The data considers just net cash in NYSE broker accounts.
"Hedge funds have de-leveraged and continue to increase their record cash balances, which will be a very powerful source when they decide to come back to the market," Merrill Lynch analyst Mary Ann Bartels tells Bloomberg.
"The significant amount of cash on the sidelines is a contrarian bullish'' indicator for U.S. stocks, she says.
The news wire service calculated that the cash horde would be nearly enough to buy General Motors, Alcoa, DuPont, Caterpillar, and American Express combined. The five companies have a combined market value of $159.9 billion.
Hedge funds might be under pressure to put some skin into the game soon enough.
The average hedge fund has slipped 3.43 percent in the year's first seven months, according to Hedge Fund Research.
That's the worst performance for hedge funds since at least 1990, when the firm began tracking the data.
While hedge funds have far outperformed the S&P 500, which plunged 12.65 percent this year through July, they lag the 1.05 percent increase in the Lehman Brothers bond index.
"You would think that investors would view hedge funds as having a good relative year, but my strong sense is that most people are not pleased," Reid Bernstein of OneCapital Management Partners, which invest in hedge funds, tells The Wall Street Journal.
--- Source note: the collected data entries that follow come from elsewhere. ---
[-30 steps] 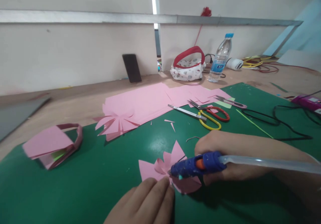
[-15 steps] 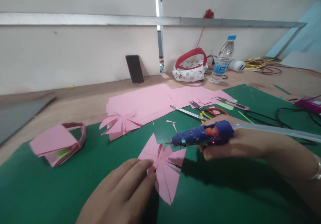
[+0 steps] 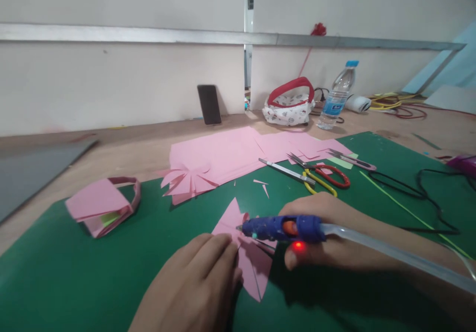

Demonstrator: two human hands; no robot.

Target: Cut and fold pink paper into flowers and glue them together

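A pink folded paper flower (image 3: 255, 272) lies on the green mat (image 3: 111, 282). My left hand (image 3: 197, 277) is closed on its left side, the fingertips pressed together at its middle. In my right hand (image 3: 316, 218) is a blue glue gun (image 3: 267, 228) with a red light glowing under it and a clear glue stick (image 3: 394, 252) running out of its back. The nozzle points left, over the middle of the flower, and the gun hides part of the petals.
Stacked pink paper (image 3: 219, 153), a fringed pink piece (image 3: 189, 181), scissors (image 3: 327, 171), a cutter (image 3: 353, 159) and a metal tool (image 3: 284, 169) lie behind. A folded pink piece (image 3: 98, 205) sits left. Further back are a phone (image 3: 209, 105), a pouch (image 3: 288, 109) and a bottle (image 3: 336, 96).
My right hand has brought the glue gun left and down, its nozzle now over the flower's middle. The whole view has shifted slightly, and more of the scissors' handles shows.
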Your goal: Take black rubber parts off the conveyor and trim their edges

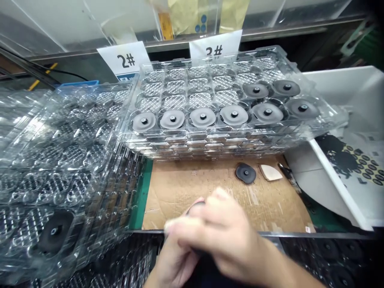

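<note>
My left hand and my right hand are closed together over the front edge of the cardboard, blurred by motion. Between the fingers shows the dark edge of a black rounded part, mostly hidden; my left hand cups it from below. On top of it lie the bent fingers of my right hand, and what their tips grip is hidden. A similar black part with a small central stud rests on the cardboard beyond my hands. Beside it is a pale wedge-shaped piece.
Stacked clear plastic trays stand behind the cardboard, with black parts in the front row and at right. More clear trays rise at left, one holding a black part. At right, a white bin contains small ring-marked pieces.
</note>
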The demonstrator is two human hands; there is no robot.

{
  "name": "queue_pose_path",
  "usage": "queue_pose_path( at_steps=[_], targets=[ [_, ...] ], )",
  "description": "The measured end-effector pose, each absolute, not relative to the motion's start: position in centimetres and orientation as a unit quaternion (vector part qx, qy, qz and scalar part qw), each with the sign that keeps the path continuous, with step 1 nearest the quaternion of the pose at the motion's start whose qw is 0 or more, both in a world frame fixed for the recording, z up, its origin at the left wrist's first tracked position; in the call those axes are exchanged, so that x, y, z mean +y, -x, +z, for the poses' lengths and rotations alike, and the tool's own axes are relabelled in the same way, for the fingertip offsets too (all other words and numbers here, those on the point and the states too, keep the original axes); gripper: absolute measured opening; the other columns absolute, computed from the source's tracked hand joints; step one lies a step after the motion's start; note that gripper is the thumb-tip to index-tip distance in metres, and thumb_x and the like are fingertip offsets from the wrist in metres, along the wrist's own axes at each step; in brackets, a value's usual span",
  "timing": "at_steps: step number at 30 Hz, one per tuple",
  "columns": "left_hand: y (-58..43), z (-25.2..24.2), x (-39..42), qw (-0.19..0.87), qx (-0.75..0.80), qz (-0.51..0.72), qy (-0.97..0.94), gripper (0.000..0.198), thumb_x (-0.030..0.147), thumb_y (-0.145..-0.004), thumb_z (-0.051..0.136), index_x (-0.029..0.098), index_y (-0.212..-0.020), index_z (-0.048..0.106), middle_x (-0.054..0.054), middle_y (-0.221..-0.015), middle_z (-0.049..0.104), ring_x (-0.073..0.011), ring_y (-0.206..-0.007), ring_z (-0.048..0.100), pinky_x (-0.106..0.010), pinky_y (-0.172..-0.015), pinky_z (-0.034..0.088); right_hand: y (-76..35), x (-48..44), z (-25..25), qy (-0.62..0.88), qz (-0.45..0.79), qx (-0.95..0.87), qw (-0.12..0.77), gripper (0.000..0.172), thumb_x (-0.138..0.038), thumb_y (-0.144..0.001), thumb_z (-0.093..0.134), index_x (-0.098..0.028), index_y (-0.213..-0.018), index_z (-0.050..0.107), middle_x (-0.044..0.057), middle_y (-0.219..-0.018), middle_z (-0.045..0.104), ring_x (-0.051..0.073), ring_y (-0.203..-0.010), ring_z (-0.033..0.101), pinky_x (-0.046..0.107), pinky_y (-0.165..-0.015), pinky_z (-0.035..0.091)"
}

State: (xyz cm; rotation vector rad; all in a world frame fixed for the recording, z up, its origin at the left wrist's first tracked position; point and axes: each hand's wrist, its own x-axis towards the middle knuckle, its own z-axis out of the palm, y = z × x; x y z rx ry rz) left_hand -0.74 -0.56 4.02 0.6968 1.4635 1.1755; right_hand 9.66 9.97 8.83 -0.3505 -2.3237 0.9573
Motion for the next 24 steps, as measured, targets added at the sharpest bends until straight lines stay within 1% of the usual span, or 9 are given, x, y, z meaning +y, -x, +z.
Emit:
queue_pose_path(
  at_steps=[2,5,9,12,14,17,20,22,24],
  targets=[
    [0.9,4.0,-0.1,0.602,0.559,0.533,-0.203,0.050,0.047,-0.081,0.046,0.014,-0.119,0.055,-0.008,-0.104,0.066,-0.0205,-0.090,0.063,-0.027,-0.071,0.052,-10.2,11.3,7.4,0.241,0.398,-0.835,0.295,0.028,-0.014,-0.090,0.042,-0.023,-0.108,0.061,0.000,-0.092,0.067,0.013,-0.080,0.058,0.029,-0.072,0.038],
    [1.3,4.1,0.6,0.684,0.397,0.612,-0.016,0.053,0.043,-0.066,0.067,0.027,-0.116,0.057,-0.007,-0.121,0.060,-0.0236,-0.097,0.062,-0.032,-0.086,0.047,-11.7,12.6,4.7,0.373,0.437,-0.776,0.261,0.026,-0.020,-0.089,0.047,-0.027,-0.110,0.061,0.000,-0.101,0.066,0.014,-0.091,0.058,0.027,-0.079,0.042],
    [2.0,3.6,1.5,0.694,0.317,0.644,0.057,0.054,0.037,-0.063,0.071,0.027,-0.115,0.058,-0.008,-0.123,0.059,-0.0260,-0.104,0.059,-0.033,-0.089,0.046,-13.4,11.1,0.7,0.410,0.486,-0.755,0.160,0.024,-0.029,-0.088,0.048,-0.027,-0.105,0.065,0.002,-0.098,0.068,0.017,-0.089,0.062,0.028,-0.078,0.048],
    [2.6,3.1,2.1,0.693,0.298,0.652,0.068,0.056,0.039,-0.063,0.069,0.026,-0.116,0.057,-0.008,-0.127,0.056,-0.0284,-0.109,0.056,-0.035,-0.089,0.047,-14.0,9.9,-1.9,0.414,0.493,-0.752,0.138,0.024,-0.029,-0.086,0.049,-0.023,-0.098,0.068,0.004,-0.088,0.070,0.019,-0.080,0.066,0.028,-0.069,0.053],
    [2.9,3.0,2.5,0.689,0.297,0.658,0.070,0.057,0.041,-0.064,0.068,0.025,-0.117,0.057,-0.009,-0.129,0.055,-0.0298,-0.111,0.054,-0.036,-0.090,0.046,-14.2,10.1,-2.5,0.423,0.493,-0.748,0.137,0.025,-0.030,-0.086,0.049,-0.021,-0.099,0.069,0.006,-0.088,0.071,0.021,-0.081,0.066,0.028,-0.065,0.054],
    [3.0,3.1,3.2,0.679,0.306,0.663,0.079,0.056,0.040,-0.065,0.067,0.024,-0.118,0.056,-0.009,-0.129,0.055,-0.0305,-0.113,0.052,-0.037,-0.093,0.045,-13.9,11.6,-0.9,0.452,0.484,-0.734,0.154,0.028,-0.031,-0.087,0.048,-0.020,-0.108,0.064,0.007,-0.101,0.068,0.021,-0.091,0.064,0.026,-0.065,0.054],
    [2.6,3.3,3.7,0.649,0.340,0.675,0.083,0.052,0.037,-0.066,0.068,0.025,-0.115,0.058,-0.007,-0.125,0.059,-0.0260,-0.112,0.054,-0.034,-0.092,0.045,-12.4,12.7,3.0,0.450,0.467,-0.732,0.208,0.026,-0.028,-0.087,0.051,-0.026,-0.111,0.060,0.003,-0.110,0.064,0.019,-0.098,0.060,0.023,-0.068,0.051],
    [2.3,3.4,3.7,0.627,0.368,0.682,0.081,0.051,0.035,-0.064,0.071,0.026,-0.113,0.059,-0.006,-0.118,0.063,-0.0216,-0.108,0.057,-0.028,-0.089,0.046,-10.8,12.5,5.7,0.389,0.458,-0.758,0.254,0.029,-0.022,-0.086,0.051,-0.027,-0.114,0.057,0.002,-0.108,0.063,0.017,-0.094,0.060,0.023,-0.072,0.049],
    [2.2,3.5,3.5,0.622,0.384,0.678,0.084,0.051,0.035,-0.064,0.071,0.026,-0.112,0.060,-0.005,-0.112,0.066,-0.0194,-0.105,0.058,-0.026,-0.088,0.046,-9.3,12.0,7.6,0.304,0.445,-0.789,0.294,0.032,-0.014,-0.085,0.049,-0.021,-0.116,0.054,0.003,-0.101,0.065,0.016,-0.087,0.059,0.027,-0.076,0.046]
  ],
)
"Down is down, and as the saying goes, you can't eat relative returns."
Major funds, including those run by luminaries Ken Griffin, Steve Mandel, Dinakar Singh, Tim Barakett, and Tom Steyer, are down between 6 percent and 25 percent this year, according to The Journal.
So it's not surprising that the net inflow of money into hedge funds plummeted 75 percent to $30 billion in the first half of the year from the same period in 2007.
"There's clearly greater uncertainty about investment flows to the industry for the rest of the year," Jack Inglis of Ferox Capital Management, a London hedge fund firm, tells The Journal.
The turmoil at weak funds enables stronger ones to poach their best workers.
"We have been aggressively looking for talent, and in a year like this, there are a lot more candidates out there," Barry Colvin of Balyasny Asset Management, a Chicago hedge fund firm, tells Bloomberg.